27.8.- Puede agregarse
que la justificación de la existencia sólo se alcanza transitando por el camino
de la justicia, por la senda del centro. Pero el camino del centro no está exento
de sufrimiento, porque implica asumir la propia responsabilidad, con todo su
peso, liberándonos así, sin embargo, del mal, del tan dañino subjetivismo, del
reino de las apariencias del mundo y de los deseos, que equivale a un velo, a
una ceguera, lo que a la vez permite adquirir una gravedad, una sobriedad también,
que es lo propio de todo lo espiritual. Tal camino es el de la purificación por
el fuego, pues en la aflicción e incluso en las tribulaciones es que se quema
la escoria, los residuos del alma inferior, que embotan la mente y conducen a
la distracción y finalmente a la negligencia. Eliminar la escoria, pues, para
de tal forma lavar el alma superior y restituir nuestra relación con el
espíritu. Ciertamente purificación por el fuego, por la aflicción, por el
sufrimiento, que lleva a una clara conciencia del mundo y de nosotros mismos en
nuestra relación individual con el misterio.
[1]
Es mentira
decir que los orgullosos sean siempre felices y que a los malvados les salgan
siempre bien las cosas, pues Dios es justo y no le agradan los hombres que
hacen lo malo. Porque el Señor maldice a quienes practican la magia, a los
adúlteros, fornicarios y homosexuales, a los embusteros y perjuros del espíritu
que comercian con la materia y la barbarie, a los homicidas y parricidas, a los
esclavistas y negreros que maltratan a sus trabajadores o a los extranjeros, a
las viudas o a los huérfanos. Porque su ley se hizo así no para los justos,
sino para los injustos y profanos, para los pecadores y criminales, para los
impíos e impuros. Hombres rebeldes que no adoran a Dios y que lo defraudan al
no obedecer sus preceptos -y que en el día ardiente serán reducidos a barro y
no quedará nada de ellos. Después de ese día oscuro el país de su pueblo
volverá a ser un país encantador, porque Dios abrirá una ventana en el cielo
para derramar sobre él su bendición. (Cf. I Timoteo; Malaquías). Por otra parte
no se odia al pecador, sino al pecado, como se sabe bien. El caso del pecado de
la desviación sexual, y de los pecados sexuales contranatura, constituyen desde
esta perspectiva no digamos de neurosis, sino llanamente de demonismo: de
imitar vulgarmente la creación, con los estimas anejos al luciferismo: ser mera
simulación y fachada (enajenación y apariencia vana) No sólo implican, así, la
disolución de las costumbres, sino lo que es más grave: su degeneración, lo
cual atenta contra la naturaleza de cada persona y avala, por indirectamente
que sea, otras trasgresiones morales.
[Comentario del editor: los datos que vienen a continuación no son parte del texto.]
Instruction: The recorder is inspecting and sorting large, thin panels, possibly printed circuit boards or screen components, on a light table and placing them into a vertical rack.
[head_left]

Puede decirse también que los homosexuales
deshonran su cuerpo y el simbolismo que radica en las partes pudendas, pervirtiendo
y depravando incluso el deseo, perturbando profundamente el conocimiento que
pueden tener de si mismos y de los demás. Los afeminados mutan, se vuelven
chismosos, vanidosos, sin virilidad alguna por las adherencias propias del alma
inferior, al caer en la dejadez del desmayo femenino y así desorientados no
pueden amar a lo más alto sino que caen de bruces en místicas inferiores o en
formas cada vez más lamentables de idolatría, de magia negra, acumulando como
el un alud las faltas, hasta que por fin se fincan en la desvergüenza, dejando como consecuencia la humillación de
sus personas, la enfermedad de sus cuerpos, la perturbación mental y finalmente
la mala memoria y el consecuente olvido de sus nombres.
[2]
Señala José Gaos que. “La caída de los ángeles se justifica, por su rebeldía,
ante Dios, eventualmente para el creyente. La limosna se justifica por la
caridad ante el caritativo que la da para el que comprende la acción de éste.
El fumar se justifica por el placer ante el fumador para el que comprende a
éste aunque él no lo sea. La comprensión supone cierta comunidad. La creación
se justifica por la gloria de Dios ante Dios para el hombre. La existencia y la
esencia de Dios se justifican ante el hombre. ¿La existencia y la esencia de
Dios se justifican ante Dios? El hombre justifica ante sí el Sér que ni puede ni
necesita justificarse ante sí.” Ver en la CARPETA 31. folio: 4657 (7 Hojas) depositadas
en el Archivo José Gaos del IIF (UNAM) el texto ”Dar razón”.